Data from paper questionnaires were captured through the electronic questionnaire application and were subjected to the same rigorous quality control and processing edits as the electronic responses, to identify and resolve problems related to inaccurate, missing or inconsistent data.

During data processing, additional edits were used to automatically detect errors or inconsistencies that remain in the microdata following collection. These edits include value edits (e.g. values which fall outside of expected ranges), linear equality edits (e.g. the sum of parts is equal to the total), linear inequality edits (e.g. a value for one question is always expected to be larger than the value of another), and consistency edits (e.g. an amount is reported for the value of trucks, but no trucks are reported, or the vegetables screening question is flagged as 'yes' but no area is reported for any vegetables). When errors were found, they were corrected using the data editing and imputation processes, or during the data validation process.

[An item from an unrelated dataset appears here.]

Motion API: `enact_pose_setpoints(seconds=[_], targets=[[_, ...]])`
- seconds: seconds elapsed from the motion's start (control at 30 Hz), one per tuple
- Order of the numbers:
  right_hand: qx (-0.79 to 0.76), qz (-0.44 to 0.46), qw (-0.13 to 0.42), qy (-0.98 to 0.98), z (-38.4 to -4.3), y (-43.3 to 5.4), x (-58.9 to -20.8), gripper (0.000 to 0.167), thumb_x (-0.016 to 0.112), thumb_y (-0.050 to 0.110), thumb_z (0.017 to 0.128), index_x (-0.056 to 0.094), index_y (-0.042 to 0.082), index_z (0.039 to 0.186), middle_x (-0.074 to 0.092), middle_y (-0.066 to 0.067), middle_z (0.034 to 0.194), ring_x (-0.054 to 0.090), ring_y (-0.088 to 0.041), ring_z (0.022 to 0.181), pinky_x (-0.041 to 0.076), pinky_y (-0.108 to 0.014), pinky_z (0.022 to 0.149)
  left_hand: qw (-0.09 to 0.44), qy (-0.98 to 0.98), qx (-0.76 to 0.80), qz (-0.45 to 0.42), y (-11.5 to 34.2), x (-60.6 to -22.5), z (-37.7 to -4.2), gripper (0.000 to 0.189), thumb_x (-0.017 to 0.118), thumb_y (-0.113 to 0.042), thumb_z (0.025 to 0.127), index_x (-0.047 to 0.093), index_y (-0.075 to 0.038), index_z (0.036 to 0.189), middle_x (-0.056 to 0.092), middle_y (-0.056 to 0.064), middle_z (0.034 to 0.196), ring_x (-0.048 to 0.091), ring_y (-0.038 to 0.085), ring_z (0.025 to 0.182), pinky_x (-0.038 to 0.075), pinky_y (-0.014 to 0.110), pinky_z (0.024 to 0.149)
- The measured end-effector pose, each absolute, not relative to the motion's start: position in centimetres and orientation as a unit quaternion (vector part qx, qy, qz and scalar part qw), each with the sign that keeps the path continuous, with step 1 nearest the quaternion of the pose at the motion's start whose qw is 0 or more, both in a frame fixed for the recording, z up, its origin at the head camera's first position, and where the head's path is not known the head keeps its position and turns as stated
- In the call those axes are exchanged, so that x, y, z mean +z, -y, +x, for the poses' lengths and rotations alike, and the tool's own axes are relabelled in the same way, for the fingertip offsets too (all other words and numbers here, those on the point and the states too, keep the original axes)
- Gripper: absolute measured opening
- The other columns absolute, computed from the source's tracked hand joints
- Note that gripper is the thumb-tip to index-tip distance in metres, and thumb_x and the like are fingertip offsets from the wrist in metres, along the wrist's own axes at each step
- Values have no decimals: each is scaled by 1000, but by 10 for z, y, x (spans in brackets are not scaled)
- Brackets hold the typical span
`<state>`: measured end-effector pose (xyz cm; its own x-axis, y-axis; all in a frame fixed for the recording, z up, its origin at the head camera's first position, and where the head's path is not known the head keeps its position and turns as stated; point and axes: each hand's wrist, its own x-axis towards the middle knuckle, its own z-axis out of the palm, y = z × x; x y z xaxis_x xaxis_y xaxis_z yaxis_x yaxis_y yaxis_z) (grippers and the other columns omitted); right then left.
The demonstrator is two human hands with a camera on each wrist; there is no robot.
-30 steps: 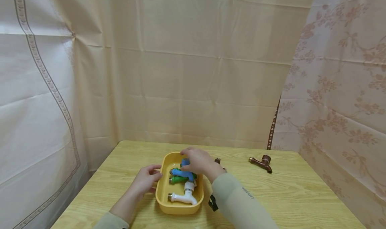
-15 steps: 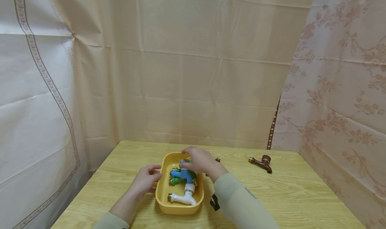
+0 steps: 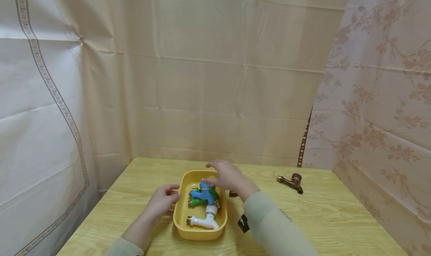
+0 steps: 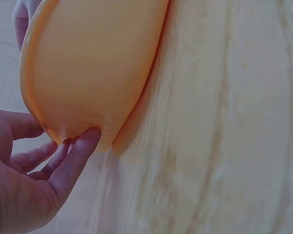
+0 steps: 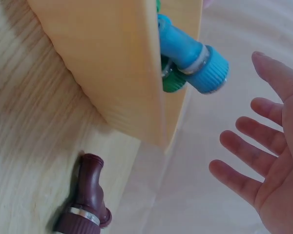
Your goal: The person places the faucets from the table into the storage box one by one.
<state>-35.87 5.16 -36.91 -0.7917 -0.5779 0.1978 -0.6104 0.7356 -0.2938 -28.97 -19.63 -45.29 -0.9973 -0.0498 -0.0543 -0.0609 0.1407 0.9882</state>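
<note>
A yellow plastic tub (image 3: 198, 235) holds several taps. A white tap (image 3: 203, 222) lies at its near end. Farther back, a blue tap (image 3: 203, 195) rests across a green tap (image 3: 197, 202), partly covering it. My left hand (image 3: 164, 201) is at the tub's left side; in the left wrist view its thumb and fingertips touch the outer wall and rim. Over the tub's far right corner is my right hand (image 3: 229, 175), its fingers spread. The right wrist view shows this hand (image 5: 268, 151) holding nothing, a gap away from the blue tap's knob (image 5: 210, 70).
A brown tap (image 3: 233, 193) lies just right of the tub, mostly hidden by the right wrist. Another brown tap (image 3: 292, 183) is at the table's back right. Curtains stand behind the wood-grain table (image 3: 323, 218) and on both sides.
My right hand has let go of the blue tap, leaving it on the green one, and drawn back to the right. The blue tap's knob has turned upward. My left hand stays at the tub.
</note>
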Motion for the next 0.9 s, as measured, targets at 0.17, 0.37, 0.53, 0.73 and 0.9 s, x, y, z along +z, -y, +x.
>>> enact_pose_setpoints(seconds=[0.17,0.37,0.53,0.73,0.9], targets=[[185,316,53,929,-361,-59,-364,62,72,50,92,60,15,141,59,-5,142,52,-26,133,44,-47,111,3,-755,655,-39,196,-453,-290,44,61,-4,96,55,4,139,61,23,116,67,30,93,63,48,63],[182,321,70,927,-363,-67,-359,60,73,50,92,61,14,138,60,-4,140,54,-25,131,44,-45,111,4,-757,652,-42,197,-454,-292,43,61,-4,97,55,3,139,60,22,116,67,29,93,63,47,63],[187,327,81,923,-363,-73,-355,59,75,45,91,62,12,138,60,-6,140,53,-28,131,42,-47,112,5,-757,652,-42,198,-454,-291,43,61,-4,97,55,3,139,60,22,117,67,30,94,63,48,63],[193,322,87,923,-361,-82,-351,58,74,45,92,61,14,139,59,-5,141,52,-26,133,42,-46,113,5,-758,651,-38,198,-453,-291,43,61,-5,97,54,4,140,60,23,117,67,30,94,63,47,63],[191,318,94,924,-362,-92,-349,60,74,47,92,60,14,140,57,-6,143,51,-27,134,42,-46,113,5,-761,648,-39,197,-453,-290,43,61,-5,98,55,4,140,61,22,117,67,29,94,63,47,63]])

Extreme values were also identified using automated methods based on the distribution of the collected information. Following their detection, these values were reviewed by subject-matter analysts in order to assess their validity. Macro-level totals were also reviewed to make sure they line up with expectations and economic market trends. During this process, provincial or agricultural experts are consulted. In general, every effort was made to minimize the non-sampling errors of omission, duplication, misclassification, reporting and processing.

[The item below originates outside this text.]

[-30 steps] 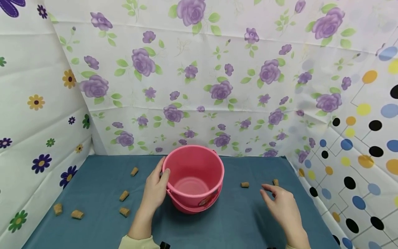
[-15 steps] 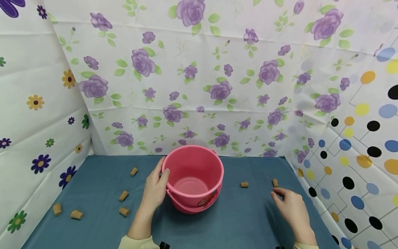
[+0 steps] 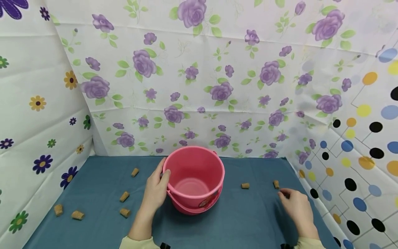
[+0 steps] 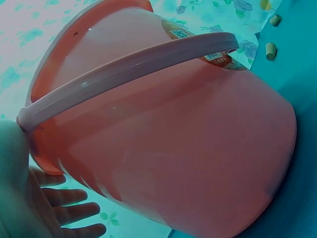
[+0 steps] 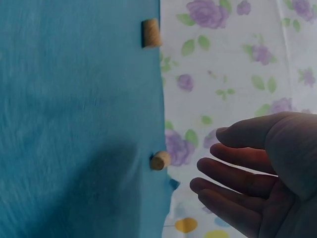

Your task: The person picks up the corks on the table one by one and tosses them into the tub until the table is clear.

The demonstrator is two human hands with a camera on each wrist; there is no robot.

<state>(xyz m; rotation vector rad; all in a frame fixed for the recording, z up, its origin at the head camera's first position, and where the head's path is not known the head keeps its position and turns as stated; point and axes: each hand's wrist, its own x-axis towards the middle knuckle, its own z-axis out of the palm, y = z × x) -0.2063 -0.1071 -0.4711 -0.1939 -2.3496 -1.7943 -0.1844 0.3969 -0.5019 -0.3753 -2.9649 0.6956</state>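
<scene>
A pink bucket [image 3: 192, 173] stands on the blue cloth, its mouth tipped toward me and its handle hanging down in front. My left hand [image 3: 157, 188] holds its left rim, thumb over the edge and fingers along the outside. The left wrist view shows those fingers [image 4: 74, 213] beside the bucket wall [image 4: 183, 144]. My right hand [image 3: 296, 207] hovers just in front of a cork [image 3: 276, 184], fingers loosely bent and holding nothing. In the right wrist view this cork [image 5: 160, 160] lies apart from the fingertips. Another cork [image 3: 245, 186] lies between bucket and right hand.
Several more corks lie left of the bucket, among them a far one [image 3: 134, 172], a near one [image 3: 125, 212] and one by the left edge [image 3: 58, 210]. Flowered sheets [image 3: 199, 86] wall off the back and left; a dotted sheet [image 3: 357, 166] bounds the right.
My right hand has moved to the right, from beside the middle cork to just in front of the rightmost one. The left hand and the bucket have stayed put.
</scene>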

Non-response occurs when respondents do not answer a portion of the questionnaire or the questionnaire as a whole, or when reported data are considered erroneous during the error detection steps. In those situations, imputation is used to fill in the missing information and modify the erroneous information. Many methods of imputation may be used to complete a questionnaire, including manual changes made by an analyst. The automated, statistical techniques used to impute the missing data mainly include: deterministic imputation and replacement using data from a similar unit in the sample (known as donor imputation). Usually, important variables are imputed first and are used as anchors in subsequent steps to impute other related variables. In some cases, ratio imputation and historical imputation are also used to complete the data for some specific types of units.

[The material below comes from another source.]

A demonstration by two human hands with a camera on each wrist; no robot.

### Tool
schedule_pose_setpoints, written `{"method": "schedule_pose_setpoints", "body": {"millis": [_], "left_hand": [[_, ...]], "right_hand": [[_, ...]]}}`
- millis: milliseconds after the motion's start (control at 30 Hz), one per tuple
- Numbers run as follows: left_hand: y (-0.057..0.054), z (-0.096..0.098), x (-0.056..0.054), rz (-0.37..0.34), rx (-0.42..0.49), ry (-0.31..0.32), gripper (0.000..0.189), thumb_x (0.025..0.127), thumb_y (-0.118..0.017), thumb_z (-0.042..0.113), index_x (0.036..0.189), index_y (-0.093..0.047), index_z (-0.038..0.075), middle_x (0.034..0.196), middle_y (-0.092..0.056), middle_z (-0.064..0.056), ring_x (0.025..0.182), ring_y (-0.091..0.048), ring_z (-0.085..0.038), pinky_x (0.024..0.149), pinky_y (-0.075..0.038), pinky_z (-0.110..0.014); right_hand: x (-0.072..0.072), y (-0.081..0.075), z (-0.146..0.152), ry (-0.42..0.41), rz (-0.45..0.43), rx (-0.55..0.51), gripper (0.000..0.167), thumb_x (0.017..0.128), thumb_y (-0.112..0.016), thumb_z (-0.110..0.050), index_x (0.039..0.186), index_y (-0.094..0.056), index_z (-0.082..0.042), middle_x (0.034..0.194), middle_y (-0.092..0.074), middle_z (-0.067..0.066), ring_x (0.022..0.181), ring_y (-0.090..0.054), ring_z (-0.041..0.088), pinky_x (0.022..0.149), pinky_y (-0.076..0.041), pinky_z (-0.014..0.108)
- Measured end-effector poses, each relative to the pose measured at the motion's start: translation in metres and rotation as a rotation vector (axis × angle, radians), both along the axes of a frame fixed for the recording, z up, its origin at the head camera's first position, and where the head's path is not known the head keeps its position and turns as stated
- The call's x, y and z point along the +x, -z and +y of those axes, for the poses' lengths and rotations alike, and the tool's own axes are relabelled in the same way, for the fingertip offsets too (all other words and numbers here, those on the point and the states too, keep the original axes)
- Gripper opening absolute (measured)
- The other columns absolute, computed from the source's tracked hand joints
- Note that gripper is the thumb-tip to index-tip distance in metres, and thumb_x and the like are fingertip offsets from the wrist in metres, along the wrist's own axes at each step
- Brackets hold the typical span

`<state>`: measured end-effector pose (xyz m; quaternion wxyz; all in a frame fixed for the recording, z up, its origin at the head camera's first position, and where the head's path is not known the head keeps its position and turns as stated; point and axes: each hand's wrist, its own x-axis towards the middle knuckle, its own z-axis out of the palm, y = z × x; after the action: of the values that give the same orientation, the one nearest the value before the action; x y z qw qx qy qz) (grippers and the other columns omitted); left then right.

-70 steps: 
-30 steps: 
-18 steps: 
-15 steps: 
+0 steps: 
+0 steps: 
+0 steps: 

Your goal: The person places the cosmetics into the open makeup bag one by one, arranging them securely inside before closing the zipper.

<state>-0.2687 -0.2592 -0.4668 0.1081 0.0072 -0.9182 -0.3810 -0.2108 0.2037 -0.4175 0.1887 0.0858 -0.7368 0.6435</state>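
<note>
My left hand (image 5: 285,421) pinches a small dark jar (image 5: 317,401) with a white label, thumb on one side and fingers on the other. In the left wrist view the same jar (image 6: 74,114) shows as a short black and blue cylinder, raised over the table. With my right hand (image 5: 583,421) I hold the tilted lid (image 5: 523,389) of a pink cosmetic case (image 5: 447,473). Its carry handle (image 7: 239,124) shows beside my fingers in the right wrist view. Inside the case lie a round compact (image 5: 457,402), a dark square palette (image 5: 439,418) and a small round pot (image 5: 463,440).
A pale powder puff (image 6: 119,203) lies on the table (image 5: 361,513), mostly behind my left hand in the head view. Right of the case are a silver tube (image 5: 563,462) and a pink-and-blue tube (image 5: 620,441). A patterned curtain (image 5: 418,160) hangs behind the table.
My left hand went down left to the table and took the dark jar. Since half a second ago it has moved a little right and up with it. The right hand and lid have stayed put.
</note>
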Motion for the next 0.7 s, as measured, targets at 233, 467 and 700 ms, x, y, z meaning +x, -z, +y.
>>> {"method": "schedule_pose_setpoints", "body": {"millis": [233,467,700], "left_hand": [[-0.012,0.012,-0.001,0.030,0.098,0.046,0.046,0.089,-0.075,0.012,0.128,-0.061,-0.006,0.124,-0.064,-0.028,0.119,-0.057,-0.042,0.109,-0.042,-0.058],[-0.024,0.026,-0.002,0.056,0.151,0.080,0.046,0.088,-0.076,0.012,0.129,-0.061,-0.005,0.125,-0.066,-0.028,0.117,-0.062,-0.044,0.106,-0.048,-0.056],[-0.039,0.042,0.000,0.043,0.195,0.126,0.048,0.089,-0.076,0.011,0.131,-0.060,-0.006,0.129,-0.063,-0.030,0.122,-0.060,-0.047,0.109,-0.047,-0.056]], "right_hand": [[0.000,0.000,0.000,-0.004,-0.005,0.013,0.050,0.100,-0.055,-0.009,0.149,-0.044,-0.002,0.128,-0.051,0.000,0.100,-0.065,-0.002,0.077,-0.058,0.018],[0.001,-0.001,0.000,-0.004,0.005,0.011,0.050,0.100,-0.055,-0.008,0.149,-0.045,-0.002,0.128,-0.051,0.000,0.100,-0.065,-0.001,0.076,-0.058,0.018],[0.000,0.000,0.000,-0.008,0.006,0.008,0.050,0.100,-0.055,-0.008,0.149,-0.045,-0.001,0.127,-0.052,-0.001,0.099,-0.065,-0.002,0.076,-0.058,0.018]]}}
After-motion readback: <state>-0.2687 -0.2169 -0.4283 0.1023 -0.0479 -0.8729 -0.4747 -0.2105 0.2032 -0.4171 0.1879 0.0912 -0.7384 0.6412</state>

Manual imputation of missing data is done only for some cases when the collected data does not align with historical data or with a known data relationship. These are generally done on rare occasions during the data validation process, after thorough investigation.


The Census of Agriculture collects or imputes a set of values for each census farm in the population. For this reason no sampling weights are required for tabulations. Totals and averages can be calculated by simply summing or taking the average value of the variables in question for the records in the database within a desired domain.

The quality of the resulting estimates is represented through the use of a variance measure. In the case of the Census of Agriculture, this variance estimate represents the amount of uncertainty in the point estimate due to the imputation that took place during the data processing step and any additional variance required to maintain the confidentiality of a respondent's data.

Quality evaluation


The initial data validation stage is undertaken by a team of subject-matter analysts. They review the estimates by comparing them to the results of previous censuses or estimates from other data sources. Although the validation of all individual records is not feasible, the analysts review the most important contributors individually, especially when the estimates vary significantly from those of other data sources.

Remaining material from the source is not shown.